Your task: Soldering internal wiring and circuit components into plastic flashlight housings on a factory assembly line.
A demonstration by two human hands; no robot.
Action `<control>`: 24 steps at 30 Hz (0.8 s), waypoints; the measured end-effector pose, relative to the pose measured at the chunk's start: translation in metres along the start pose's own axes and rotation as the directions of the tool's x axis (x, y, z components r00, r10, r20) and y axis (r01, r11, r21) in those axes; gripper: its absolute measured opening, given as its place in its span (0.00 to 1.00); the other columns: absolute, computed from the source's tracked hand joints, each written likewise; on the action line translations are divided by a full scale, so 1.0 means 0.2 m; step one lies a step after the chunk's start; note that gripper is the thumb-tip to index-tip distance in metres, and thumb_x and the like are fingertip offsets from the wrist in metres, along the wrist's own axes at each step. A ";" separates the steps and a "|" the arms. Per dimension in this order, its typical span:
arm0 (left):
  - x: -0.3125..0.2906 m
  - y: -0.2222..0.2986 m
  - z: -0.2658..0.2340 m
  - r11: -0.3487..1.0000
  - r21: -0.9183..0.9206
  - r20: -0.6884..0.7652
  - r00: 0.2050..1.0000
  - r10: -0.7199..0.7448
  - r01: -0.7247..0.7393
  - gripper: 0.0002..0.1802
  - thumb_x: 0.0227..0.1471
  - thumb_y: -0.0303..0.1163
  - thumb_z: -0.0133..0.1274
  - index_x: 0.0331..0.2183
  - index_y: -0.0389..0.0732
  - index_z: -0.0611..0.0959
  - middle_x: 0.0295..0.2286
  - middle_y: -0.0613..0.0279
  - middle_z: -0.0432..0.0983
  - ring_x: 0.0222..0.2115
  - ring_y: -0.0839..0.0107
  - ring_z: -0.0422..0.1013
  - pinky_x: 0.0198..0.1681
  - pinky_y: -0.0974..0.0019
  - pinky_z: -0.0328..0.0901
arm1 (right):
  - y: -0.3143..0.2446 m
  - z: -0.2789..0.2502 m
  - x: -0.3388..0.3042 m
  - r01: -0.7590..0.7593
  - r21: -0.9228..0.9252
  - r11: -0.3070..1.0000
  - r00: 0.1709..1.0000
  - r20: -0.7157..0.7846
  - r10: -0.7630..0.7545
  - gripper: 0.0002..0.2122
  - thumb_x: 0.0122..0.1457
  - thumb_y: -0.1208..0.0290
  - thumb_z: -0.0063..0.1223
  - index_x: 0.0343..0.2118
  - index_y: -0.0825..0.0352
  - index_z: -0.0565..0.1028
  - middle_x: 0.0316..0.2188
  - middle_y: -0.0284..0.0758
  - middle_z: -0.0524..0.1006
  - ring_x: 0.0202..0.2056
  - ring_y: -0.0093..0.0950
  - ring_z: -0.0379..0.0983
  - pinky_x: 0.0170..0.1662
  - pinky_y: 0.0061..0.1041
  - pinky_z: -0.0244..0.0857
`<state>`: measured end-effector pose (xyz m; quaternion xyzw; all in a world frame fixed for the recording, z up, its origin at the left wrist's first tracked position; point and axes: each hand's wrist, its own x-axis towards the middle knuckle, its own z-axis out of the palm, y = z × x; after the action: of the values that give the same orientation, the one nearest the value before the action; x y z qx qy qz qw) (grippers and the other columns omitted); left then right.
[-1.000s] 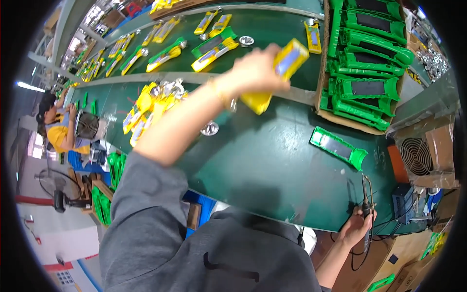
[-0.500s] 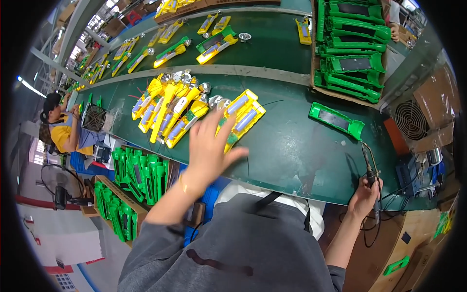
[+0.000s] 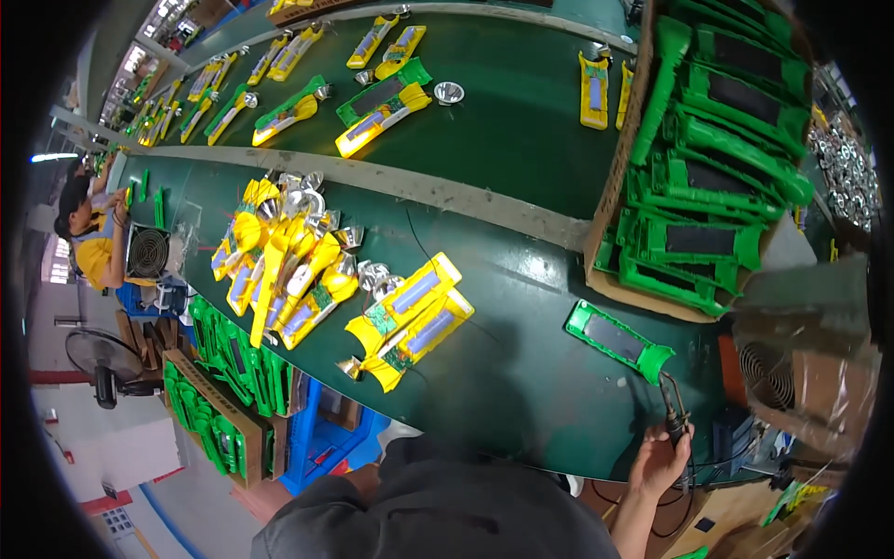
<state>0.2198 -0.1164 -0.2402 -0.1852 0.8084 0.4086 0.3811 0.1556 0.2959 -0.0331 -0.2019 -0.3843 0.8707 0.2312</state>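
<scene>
My right hand (image 3: 659, 461) is closed round the dark handle of a soldering iron (image 3: 674, 424), held at the bench's front edge. The iron's metal tip points up to the flared end of a green plastic flashlight shell (image 3: 615, 337), which lies on the bench with a dark panel inside; contact cannot be made out. Beside my left sleeve (image 3: 321, 511) a blurred skin-toned patch shows at the lower left; the left hand's fingers are hidden. Two yellow flashlight shells (image 3: 410, 317) with blue-wrapped cells and green circuit boards lie in front of me, left of centre.
A heap of yellow shells with silver reflectors (image 3: 289, 261) lies left. A carton of green shells (image 3: 652, 270) stands right, near a fan (image 3: 768, 373). More green shells fill boxes (image 3: 209, 447) below the bench. A raised strip (image 3: 419, 182) crosses behind; a person (image 3: 88, 233) works far left.
My left hand has left the two yellow shells and dropped away to the lower left. My right hand still holds the soldering iron. The view has shifted, and both yellow shells now show fully.
</scene>
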 end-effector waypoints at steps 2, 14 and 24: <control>-0.01 0.16 0.01 0.997 0.068 0.090 0.996 0.027 -0.033 0.11 0.46 0.40 0.52 0.29 0.42 0.80 0.26 0.50 0.76 0.28 0.60 0.73 0.29 0.62 0.66 | -0.04 0.03 -0.02 -0.088 -0.094 0.992 0.995 -0.060 0.082 0.10 0.59 0.65 0.47 0.41 0.62 0.68 0.32 0.30 0.72 0.29 0.21 0.64 0.35 0.24 0.58; 0.14 0.00 -0.57 0.832 0.339 0.461 0.848 0.261 -0.440 0.10 0.44 0.39 0.53 0.28 0.45 0.81 0.26 0.51 0.77 0.28 0.60 0.74 0.30 0.61 0.67 | 0.10 0.08 -0.10 0.053 -0.061 0.997 0.998 0.037 -0.051 0.11 0.59 0.64 0.47 0.41 0.61 0.67 0.32 0.30 0.70 0.30 0.22 0.62 0.38 0.24 0.56; -0.66 1.24 -1.11 0.422 0.440 0.321 0.578 0.751 -0.793 0.08 0.43 0.20 0.49 0.31 0.36 0.78 0.23 0.55 0.73 0.25 0.59 0.71 0.28 0.62 0.65 | 0.23 -0.15 -0.11 0.236 0.021 0.972 0.956 0.172 -0.236 0.08 0.58 0.68 0.48 0.36 0.65 0.68 0.32 0.32 0.70 0.32 0.25 0.64 0.41 0.25 0.58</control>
<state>0.0500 -0.1472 0.0729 0.3369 0.8665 0.2980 0.2163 0.1778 0.2748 -0.0828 -0.0781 -0.4240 0.8513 0.2990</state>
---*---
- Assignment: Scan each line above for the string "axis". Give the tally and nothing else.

- Solution to the problem: 2